WAF++ WAF++
Back to WAF++ Homepage

Best Practice: Circuit Breaker, Timeouts & Bulkheads

Context

Cascading failures are the most common cause of major cloud outages. A slow or failing dependency without a circuit breaker gradually exhausts thread pools, connection pools and request queues of the dependent service – until it also fails.

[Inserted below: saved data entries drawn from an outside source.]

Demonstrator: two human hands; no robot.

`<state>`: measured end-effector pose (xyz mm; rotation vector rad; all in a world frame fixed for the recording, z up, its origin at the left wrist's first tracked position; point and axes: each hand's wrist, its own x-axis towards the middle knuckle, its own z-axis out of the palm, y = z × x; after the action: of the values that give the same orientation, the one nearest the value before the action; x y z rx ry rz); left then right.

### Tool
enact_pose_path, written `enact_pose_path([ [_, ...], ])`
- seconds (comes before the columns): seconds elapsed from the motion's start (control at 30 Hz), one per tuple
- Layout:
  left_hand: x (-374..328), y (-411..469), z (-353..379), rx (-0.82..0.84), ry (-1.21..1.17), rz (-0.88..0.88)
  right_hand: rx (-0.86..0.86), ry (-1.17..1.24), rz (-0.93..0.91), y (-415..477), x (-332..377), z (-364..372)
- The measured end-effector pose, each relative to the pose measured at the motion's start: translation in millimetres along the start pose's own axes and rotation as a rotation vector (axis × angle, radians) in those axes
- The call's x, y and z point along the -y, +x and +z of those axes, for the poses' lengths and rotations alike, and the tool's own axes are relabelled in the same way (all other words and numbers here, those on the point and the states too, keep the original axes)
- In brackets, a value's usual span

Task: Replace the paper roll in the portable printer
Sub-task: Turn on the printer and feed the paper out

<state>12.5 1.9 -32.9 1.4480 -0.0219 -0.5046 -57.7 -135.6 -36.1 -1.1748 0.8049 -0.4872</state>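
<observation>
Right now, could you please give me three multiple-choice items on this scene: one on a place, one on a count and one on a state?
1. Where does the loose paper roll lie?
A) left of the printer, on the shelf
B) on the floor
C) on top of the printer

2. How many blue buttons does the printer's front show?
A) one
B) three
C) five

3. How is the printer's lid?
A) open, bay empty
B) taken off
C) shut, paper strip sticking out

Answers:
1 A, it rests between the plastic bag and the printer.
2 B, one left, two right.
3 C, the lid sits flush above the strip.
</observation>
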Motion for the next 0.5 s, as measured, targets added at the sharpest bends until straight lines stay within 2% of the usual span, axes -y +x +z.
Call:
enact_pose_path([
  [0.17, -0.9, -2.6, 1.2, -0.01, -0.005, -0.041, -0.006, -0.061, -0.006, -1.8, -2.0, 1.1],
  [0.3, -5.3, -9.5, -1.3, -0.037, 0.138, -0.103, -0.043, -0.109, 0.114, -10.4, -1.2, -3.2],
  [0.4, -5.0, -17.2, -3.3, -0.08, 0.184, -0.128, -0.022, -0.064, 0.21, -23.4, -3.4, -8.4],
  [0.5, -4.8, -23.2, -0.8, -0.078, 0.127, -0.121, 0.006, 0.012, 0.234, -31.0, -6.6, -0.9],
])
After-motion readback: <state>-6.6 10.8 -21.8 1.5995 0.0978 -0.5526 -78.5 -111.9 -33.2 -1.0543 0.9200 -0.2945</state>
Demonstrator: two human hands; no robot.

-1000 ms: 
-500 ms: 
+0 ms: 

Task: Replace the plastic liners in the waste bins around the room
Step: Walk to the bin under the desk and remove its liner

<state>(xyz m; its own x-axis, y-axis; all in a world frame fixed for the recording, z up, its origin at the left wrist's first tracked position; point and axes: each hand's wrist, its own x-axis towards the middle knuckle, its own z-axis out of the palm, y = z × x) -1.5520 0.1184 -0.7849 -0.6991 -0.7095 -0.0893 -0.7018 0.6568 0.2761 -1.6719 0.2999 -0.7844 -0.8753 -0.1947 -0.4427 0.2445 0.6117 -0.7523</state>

Common problems without structured resilience patterns:

  • A slow external API leaves all API handler threads waiting for a timeout

  • Database connection pool is exhausted and blocks all services sharing the same pool

  • Retry storms: 1000 clients simultaneously retry their failed requests

  • An optional enrichment service fails and brings down the entire main service

  • WAF-REL-050 – Circuit Breaker & Timeout Configuration

  • WAF-REL-080 – Dependency & Upstream Resilience Management

Target State

  • Every outgoing call has explicit timeouts

  • Critical dependencies have circuit breakers with defined thresholds

  • Retry logic prevents storms through exponential backoff with jitter

  • Bulkheads isolate different dependency classes into separate resource pools

Technical Implementation

Python: Circuit Breaker with pybreaker

import pybreaker
import httpx
import asyncio
import logging
from datetime import datetime

# Configure circuit breaker
payment_gateway_cb = pybreaker.CircuitBreaker(
    fail_max=5,          # After 5 failures: OPEN
    reset_timeout=30,    # After 30s: HALF-OPEN (one test request)
    name="payment-gateway"
)

# Event listener for logging
@payment_gateway_cb.on_state_change
def log_state_change(cb, old_state, new_state):
    logging.warning(f"CircuitBreaker[{cb.name}]: {old_state} -> {new_state}")

async def charge_card(card_token: str, amount: float) -> dict:
    """Payment with circuit breaker and timeout."""
    try:
        # Circuit breaker wrapping + timeout
        async with httpx.AsyncClient(timeout=httpx.Timeout(3.0)) as client:
            response = await payment_gateway_cb.call_async(
                client.post,
                "https://payment-gateway.example.com/charge",
                json={"card_token": card_token, "amount": amount}
            )
            return response.json()

    except pybreaker.CircuitBreakerError:
        # Circuit is OPEN: immediate rejection, no wait time
        logging.warning("Payment gateway circuit open – fast failing")
        raise ServiceUnavailableError("Payment gateway temporarily unavailable")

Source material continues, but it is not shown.